Seven o’clock sunshine is tangible magic. It filters through tree limbs like shimmering veils, it drowns the grass in glittering gold, and it carries memories within its late summer rays.
It reminds me of what it’s like to be alive. Tells me to hush and breathe and smell the lavender or the freshly cut grass from up the street. It ushers me down the gravel path by my cousin’s house to pick blackberries, or down by the open space at home to run in the sprinklers. Child me runs before my eyes, she’s five, seven, twelve, fifteen—she’s messy, too, dripping with lemonade and laughter. Nostalgia tugs at me, but I don’t cry. I don’t pay it any attention. The sun is setting, the crickets are chirping, and I know summer is slipping away. I can’t let my tears blur the transition.
I walk barefoot on the grass, I bask in the sun, and I whisper compliments to the flowers I pass along the street. I let the blackberry juice stain my hands and run freely down my chin, I let myself laugh and take up space, and I allow the sun to bathe me in its wake. I live in the present, the now.
“I am here,” I say to nobody. Not I was, not I will. The lavender is still vibrant and sweet, the soil beneath me is tender, and the blackberries are ripe and bulging. The smells of rain and soil linger in the air, the sunlight filtering through the trees resembles the color of honey. August is alive and there’s still time before the bitter nip of winter arrives to cut the days short.

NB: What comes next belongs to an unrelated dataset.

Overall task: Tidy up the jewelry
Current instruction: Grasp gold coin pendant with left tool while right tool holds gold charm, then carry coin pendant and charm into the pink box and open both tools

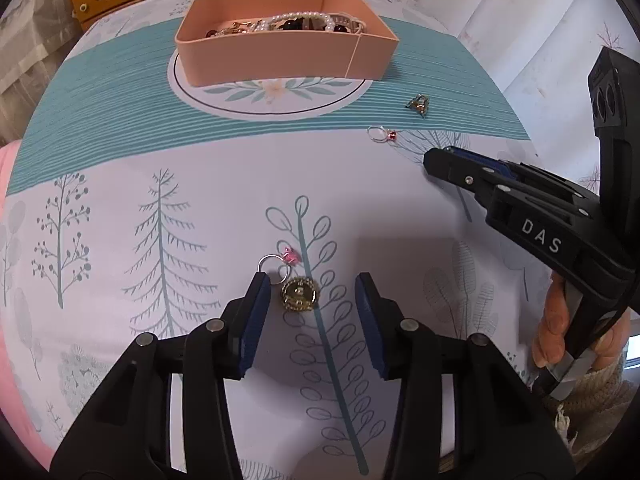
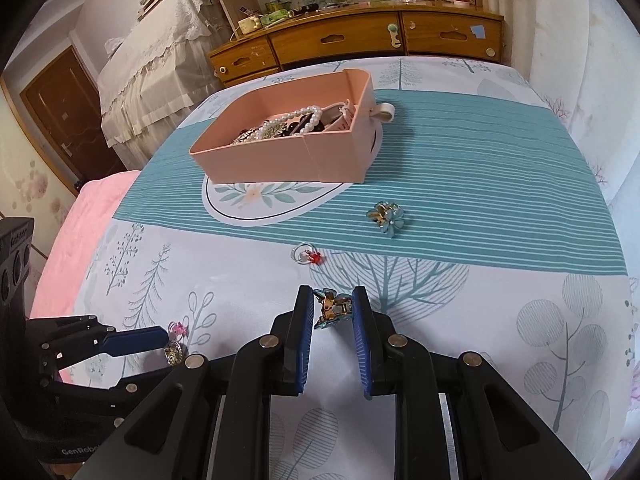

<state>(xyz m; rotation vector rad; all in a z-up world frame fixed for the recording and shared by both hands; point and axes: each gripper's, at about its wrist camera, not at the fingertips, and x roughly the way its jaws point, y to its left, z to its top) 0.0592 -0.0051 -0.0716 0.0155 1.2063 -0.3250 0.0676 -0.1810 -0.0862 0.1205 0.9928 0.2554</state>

I lay in the grass, back against the sprawling roots of the trees towering above. Hues of green and brown surround me as the breeze softly rustles the leaves. Wildflowers sway while the rush of the creek echoes in the distance. The smell of pine and berries fill the air.
“I am here,” I repeat, my voice barely above a whisper. My hands are calloused and sticky, patches of magenta stain my fingers, and there’s dirt underneath my fingernails. A mourning dove coos in the trees above, a dog barks in the distance, and my being aches as warmth floods my body.
For a fleeting moment, the past doesn’t linger, I don’t fantasize of the future, or the passage of time and the changing of seasons. None of it pricks me with panic.
I merely exist, I merely am.
Addyson M • Oct 19, 2023 at 12:01 pm
While reading this I fully felt the experiance that you described. Seeing yourself at different ages and seeing and feeling things that bring you into your body in the moment. This was so beautifully and carefully written and i’m so glad i got to read it Melia, you are so talented:)))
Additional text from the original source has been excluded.